Consider the natural numbers (0, 1, 2, 3, . . . n, n +1, . . . ). If these numbers form a set, call it N, then N will of course be actually infinite. This because a set in the sense of set theory is a single, definite object, a one-over-many, distinct from each of its members and from all of them. N must be actually infinite because there is no greatest natural number, and because N contains all the natural numbers.
It is worth noting that 'actually infinite set' is a pleonastic expression. It suffices to say 'infinite set.' This is because the phrase 'potentially infinite set' is nonsense. It is nonsense (conceptually incoherent) because a set is a definite object whose definiteness derives from its having exactly the members it has. A set cannot gain or lose members, and a set cannot have a membership other than the membership it actually has. Add a member to a set and the result is a numerically different set. In the case of the natural numbers, if they form a set, then that set will be an actually infinite set with a definite transfinite cardinality. Georg Cantor refers to that cardinality as aleph-zero or aleph-nought.
I grant, however, that it is not obvious that the natural numbers form a set. Suppose they don't. Then the natural number series, though infinite, will be merely potentially infinite. What 'potentially infinite' means here is that one can go on adding endlessly without ever reaching an upper bound of the series. No matter how large the number counted up to, one can add 1 to reach a still higher number. The numbers are thus created by the counting, not labeled by the counting. The numbers are not 'out there' in Plato's topos ouranios waiting to be counted; they are created by the counting. In that sense, their infinity is merely potential. But if the naturals are an actual infinity, then they are not created but labeled.
Moving now from arithmetic to geometry, consider a line segment in a plane. One can bisect it, i.e., divide or cut it into two smaller segments of equal length. Thus the segment AB whose end points are A and B splits into the congruent sub-segments AC and CB, where C is the point of bisection. The operation of bisection is indefinitely ('infinitely') iterable in principle. The term 'in principle' needs a bit of commentary.

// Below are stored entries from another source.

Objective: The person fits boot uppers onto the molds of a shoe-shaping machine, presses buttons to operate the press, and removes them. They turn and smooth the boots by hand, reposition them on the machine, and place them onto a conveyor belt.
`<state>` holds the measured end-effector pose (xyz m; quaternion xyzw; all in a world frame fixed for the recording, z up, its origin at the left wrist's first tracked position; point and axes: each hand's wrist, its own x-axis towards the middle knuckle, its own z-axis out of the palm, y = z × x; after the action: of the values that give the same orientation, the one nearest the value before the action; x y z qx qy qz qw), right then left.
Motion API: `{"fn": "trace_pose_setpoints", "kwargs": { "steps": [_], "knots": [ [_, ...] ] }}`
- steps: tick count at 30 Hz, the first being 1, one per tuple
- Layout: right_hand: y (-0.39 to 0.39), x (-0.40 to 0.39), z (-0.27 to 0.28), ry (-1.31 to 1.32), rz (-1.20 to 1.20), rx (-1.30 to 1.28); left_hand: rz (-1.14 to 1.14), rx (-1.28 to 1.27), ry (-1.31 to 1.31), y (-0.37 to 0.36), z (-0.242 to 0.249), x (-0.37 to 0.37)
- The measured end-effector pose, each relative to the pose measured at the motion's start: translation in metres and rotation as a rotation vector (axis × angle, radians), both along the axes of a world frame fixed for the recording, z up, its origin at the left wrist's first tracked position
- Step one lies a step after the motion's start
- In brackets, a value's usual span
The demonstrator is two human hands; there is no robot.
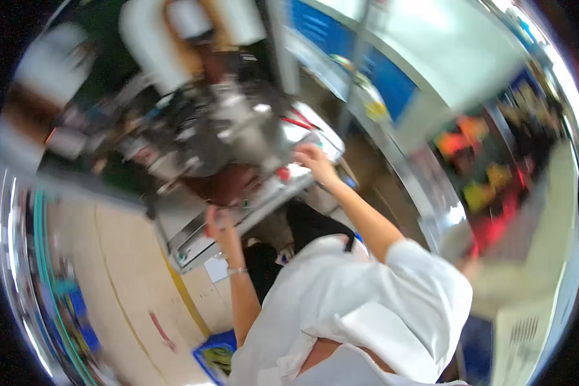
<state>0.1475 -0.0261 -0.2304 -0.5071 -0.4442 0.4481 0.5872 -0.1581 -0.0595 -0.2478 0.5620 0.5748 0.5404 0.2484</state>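
Observation:
My left hand [220, 225] is at the front edge of the work table [190, 235], just below a dark reddish-brown piece [222, 183] at the foot of a machine [202, 138]. Motion smears its fingers, and whether it touches the piece cannot be made out. At the table's right end my right hand [312, 159] hovers beside the machine, its fingers partly bent and blurred. Near it are a small red object [283, 173] and a red-handled tool [296, 120] on a white surface. I cannot make out anything held in either hand.
A blue crate [206, 354] with greenish contents stands on the floor at lower left. Yellow lines [186, 296] mark the floor. To the right are a metal-framed bench [424, 58] and orange and yellow items [460, 138]. Other people's blurred arms [174, 45] show beyond the machine.

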Motion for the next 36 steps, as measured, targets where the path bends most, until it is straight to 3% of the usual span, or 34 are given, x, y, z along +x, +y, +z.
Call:
{"fn": "trace_pose_setpoints", "kwargs": {
  "steps": [1, 2, 4, 6, 8, 10, 12, 14, 15, 17, 18, 19, 21, 24, 25, 26, 27, 28, 29, 30, 31, 33, 34, 36],
  "knots": [
    [-0.004, 0.003, -0.016, -0.02, -0.048, -0.004, 0.091, -0.017, 0.126, -0.004, 0.008, 0.005],
    [-0.013, 0.006, -0.022, -0.058, -0.096, 0.009, 0.072, -0.01, -0.083, -0.009, 0.019, 0.016],
    [-0.043, 0.021, -0.027, 0.016, -0.181, -0.082, 0.113, 0.036, 0.09, -0.017, 0.019, 0.016],
    [-0.077, 0.055, -0.042, -0.177, -0.268, -0.231, 0.122, 0.048, 0.102, -0.024, 0.021, 0.024],
    [-0.118, 0.088, -0.055, -0.165, -0.459, -0.341, 0.113, 0.06, 0.036, -0.029, 0.012, 0.021],
    [-0.159, 0.126, -0.099, 0.139, -0.624, -0.308, 0.104, 0.051, 0.015, -0.033, 0.01, 0.026],
    [-0.197, 0.156, -0.121, -0.069, -0.767, -0.372, 0.116, 0.019, 0.017, -0.038, 0.007, 0.03],
    [-0.222, 0.174, -0.097, -0.116, -0.761, -0.565, 0.149, -0.028, 0.039, -0.04, 0.005, 0.035],
    [-0.228, 0.189, -0.112, -0.006, -0.792, -0.535, 0.155, -0.01, 0.044, -0.04, 0.004, 0.04],
    [-0.233, 0.226, -0.115, -0.356, -0.852, -0.635, 0.176, 0.032, 0.049, -0.041, 0.004, 0.051],
    [-0.235, 0.262, -0.142, -0.788, -0.997, -0.469, 0.161, 0.035, 0.058, -0.043, 0.006, 0.055],
    [-0.234, 0.291, -0.131, -0.855, -1.058, -0.515, 0.149, 0.039, 0.067, -0.045, 0.01, 0.059],
    [-0.231, 0.347, -0.095, -1.424, -1.131, -0.481, 0.096, 0.06, 0.084, -0.046, 0.011, 0.062],
    [-0.222, 0.432, -0.084, -1.689, -0.774, -0.904, -0.004, 0.115, 0.14, -0.04, 0.011, 0.05],
    [-0.226, 0.457, -0.098, -1.807, -0.857, -0.631, -0.009, 0.141, 0.169, -0.036, 0.011, 0.045],
    [-0.233, 0.484, -0.111, -1.654, -0.762, -0.64, 0.013, 0.173, 0.193, -0.039, 0.011, 0.045],
    [-0.232, 0.508, -0.128, -1.727, -0.773, -0.547, 0.092, 0.095, 0.096, -0.043, 0.025, 0.058],
    [-0.232, 0.532, -0.146, -1.801, -0.786, -0.455, 0.083, 0.154, 0.165, -0.042, 0.035, 0.061],
    [-0.227, 0.543, -0.149, -1.664, -0.832, -0.203, 0.083, 0.201, 0.24, -0.041, 0.044, 0.06],
    [-0.229, 0.553, -0.153, -2.045, -0.552, -0.969, 0.081, 0.236, 0.32, -0.043, 0.051, 0.06],
    [-0.231, 0.559, -0.157, -2.174, -0.642, -0.735, 0.107, 0.228, 0.262, -0.043, 0.057, 0.065],
    [-0.218, 0.544, -0.124, -1.993, -0.529, -1.102, 0.109, 0.21, 0.253, -0.042, 0.069, 0.073],
    [-0.215, 0.538, -0.111, -1.837, -0.557, -1.135, 0.11, 0.216, 0.26, -0.042, 0.074, 0.074],
    [-0.205, 0.513, -0.069, -2.004, -0.499, -1.08, 0.072, 0.222, 0.283, -0.038, 0.084, 0.076]
  ]
}}
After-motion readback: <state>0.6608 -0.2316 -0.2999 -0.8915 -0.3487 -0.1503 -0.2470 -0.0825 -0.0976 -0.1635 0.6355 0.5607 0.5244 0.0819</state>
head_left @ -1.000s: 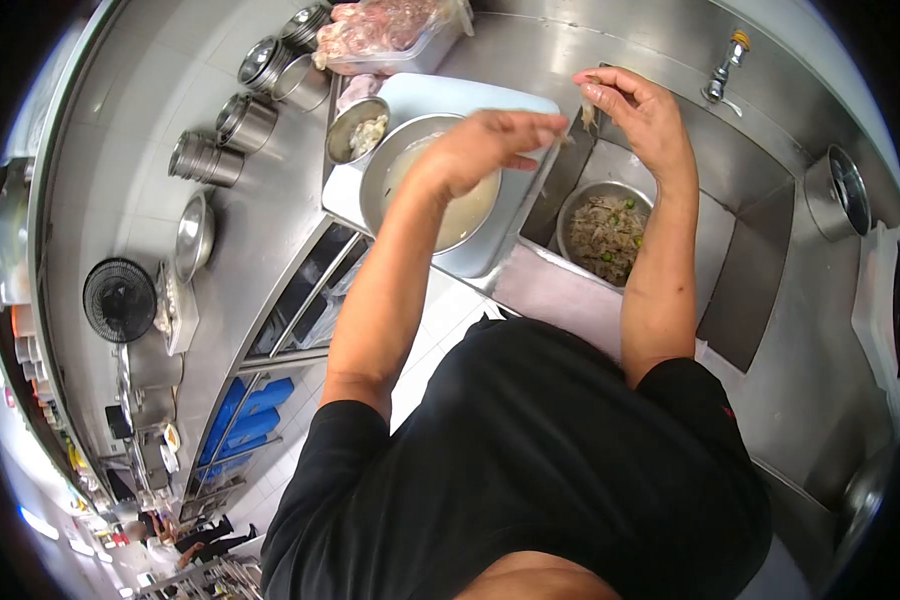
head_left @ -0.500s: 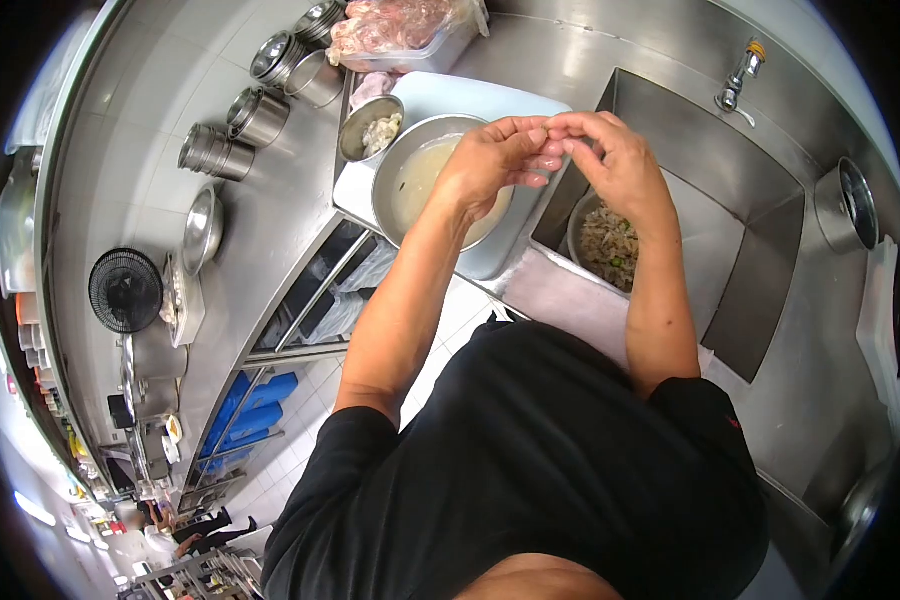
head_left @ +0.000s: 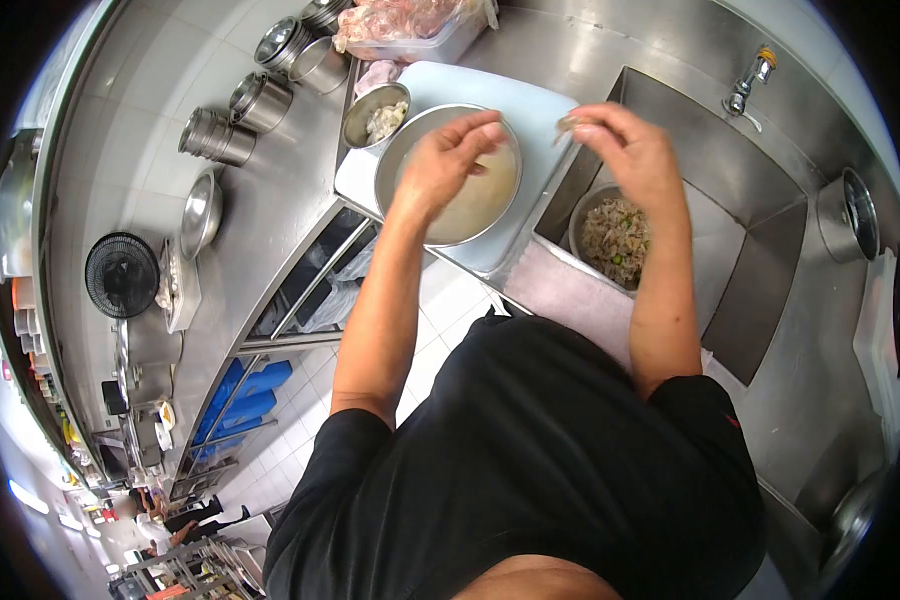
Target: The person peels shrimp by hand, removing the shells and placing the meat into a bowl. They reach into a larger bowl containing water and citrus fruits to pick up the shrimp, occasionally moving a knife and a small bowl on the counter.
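Note:
My right hand [head_left: 630, 155] is raised over the near-left corner of the sink, pinching a small translucent brownish, shrimp-like piece [head_left: 564, 128] between thumb and fingertips. My left hand [head_left: 445, 165] hovers above a large metal bowl [head_left: 380, 180] of cloudy liquid. Its thumb and fingers curl together; anything between them is too small to make out. Beside it stands a small metal bowl [head_left: 351, 132] with pale peeled pieces [head_left: 385, 121]. Below my right forearm, a bowl of greyish-brown bits with green pieces [head_left: 615, 235] sits inside the sink, partly hidden by the arm.
The large bowl rests on a pale blue board [head_left: 555, 105] beside the steel sink [head_left: 760, 290]. A pinkish cloth [head_left: 570, 305] drapes over the sink's front edge. A tub of raw meat [head_left: 410, 35] stands behind; a tap [head_left: 745, 85] and metal pot [head_left: 842, 215] are right. People appear far lower left.
My hands were together above the board and have drawn apart. The left moved left over the large bowl; the right moved slightly right, with the small shrimp-like piece now visible in its fingertips.

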Motion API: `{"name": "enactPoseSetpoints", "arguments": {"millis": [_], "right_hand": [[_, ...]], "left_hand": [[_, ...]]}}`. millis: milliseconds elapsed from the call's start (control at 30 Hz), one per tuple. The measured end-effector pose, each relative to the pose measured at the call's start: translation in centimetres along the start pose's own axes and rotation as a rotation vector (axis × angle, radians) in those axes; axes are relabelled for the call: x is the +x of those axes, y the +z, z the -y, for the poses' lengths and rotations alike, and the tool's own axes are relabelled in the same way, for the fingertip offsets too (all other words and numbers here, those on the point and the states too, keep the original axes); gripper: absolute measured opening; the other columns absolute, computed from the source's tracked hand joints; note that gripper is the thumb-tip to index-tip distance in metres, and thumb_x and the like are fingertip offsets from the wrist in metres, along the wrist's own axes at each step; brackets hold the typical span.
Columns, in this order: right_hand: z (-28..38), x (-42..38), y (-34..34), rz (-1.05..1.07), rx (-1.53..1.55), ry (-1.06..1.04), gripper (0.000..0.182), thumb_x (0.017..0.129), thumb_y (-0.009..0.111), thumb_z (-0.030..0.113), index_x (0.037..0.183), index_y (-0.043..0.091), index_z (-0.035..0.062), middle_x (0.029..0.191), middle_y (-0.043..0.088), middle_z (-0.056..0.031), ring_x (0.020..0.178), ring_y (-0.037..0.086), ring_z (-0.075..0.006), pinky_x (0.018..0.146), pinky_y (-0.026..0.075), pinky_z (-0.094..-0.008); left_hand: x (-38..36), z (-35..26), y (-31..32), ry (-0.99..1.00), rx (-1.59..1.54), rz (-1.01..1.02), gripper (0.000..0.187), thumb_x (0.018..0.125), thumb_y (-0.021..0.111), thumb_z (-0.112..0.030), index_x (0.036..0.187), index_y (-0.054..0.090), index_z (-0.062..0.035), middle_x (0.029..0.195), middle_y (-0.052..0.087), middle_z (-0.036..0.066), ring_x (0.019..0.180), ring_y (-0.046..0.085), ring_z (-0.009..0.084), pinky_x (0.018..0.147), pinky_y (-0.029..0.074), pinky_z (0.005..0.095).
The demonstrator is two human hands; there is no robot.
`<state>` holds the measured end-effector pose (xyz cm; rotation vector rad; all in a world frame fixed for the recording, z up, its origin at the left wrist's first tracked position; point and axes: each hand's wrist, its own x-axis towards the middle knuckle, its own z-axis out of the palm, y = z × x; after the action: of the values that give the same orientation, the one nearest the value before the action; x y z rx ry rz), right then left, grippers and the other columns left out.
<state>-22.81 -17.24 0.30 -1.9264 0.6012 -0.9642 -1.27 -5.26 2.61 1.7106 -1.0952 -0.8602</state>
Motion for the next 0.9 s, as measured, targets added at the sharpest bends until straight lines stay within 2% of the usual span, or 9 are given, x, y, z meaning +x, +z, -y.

Suppose I am slicing a salami using a state-of-the-art meat slicer. I cannot go on slicing thinner and thinner indefinitely. The operation of bisecting a salami is not indefinitely iterable in principle. The operation is iterable only up to a point, and this for the reason that a slice must have a certain minimal thickness T such that if the slice were thinner than T it would no longer be a slice. But if we consider the space the salami occupies — assuming that space is something like a container that can be occupied — then a longitudinal (non-transversal) line segment running from one end of the salami to the other is bisectable indefinitely in principle.
For each bisecting of a line segment, there is a point of bisection. The question can now be put as follows: Are these points of bisection only potentially infinite, or are they actually infinite?
A Puzzle
I want to say that from the mere fact that the operation of bisecting a line segment is indefinitely ('infinitely') iterable in principle, it does not follow that the line segment is composed of an actual infinity of points. That is, it is logically consistent to maintain all three of the following: (i) one can always make another cut; (ii) the number of actual cuts will always be finite; and that therefore (iii) the number of points in a line will always be finite, and therefore 'infinite' only in the sense that there is no finite cardinal n such that n is the upper bound of the number of cuts.
At this 'point,' however, I fall into perplexity which, according to Plato, is the characteristic state of the philosopher. If one can always make another cut, then the number of possible cuts cannot be finite. For if the number of possible cuts is finite, then it can longer be said that the line segment has a potentially infinite number of points of bisection. It seems that a potential infinity of actual cuts logically requires an actual infinity of possible cuts.
But then actual infinity, kicked out the front door, returns through the back door.
I have just posed a problem for those who are friends of the potentially infinite but foes of the actual infinite. How might they respond?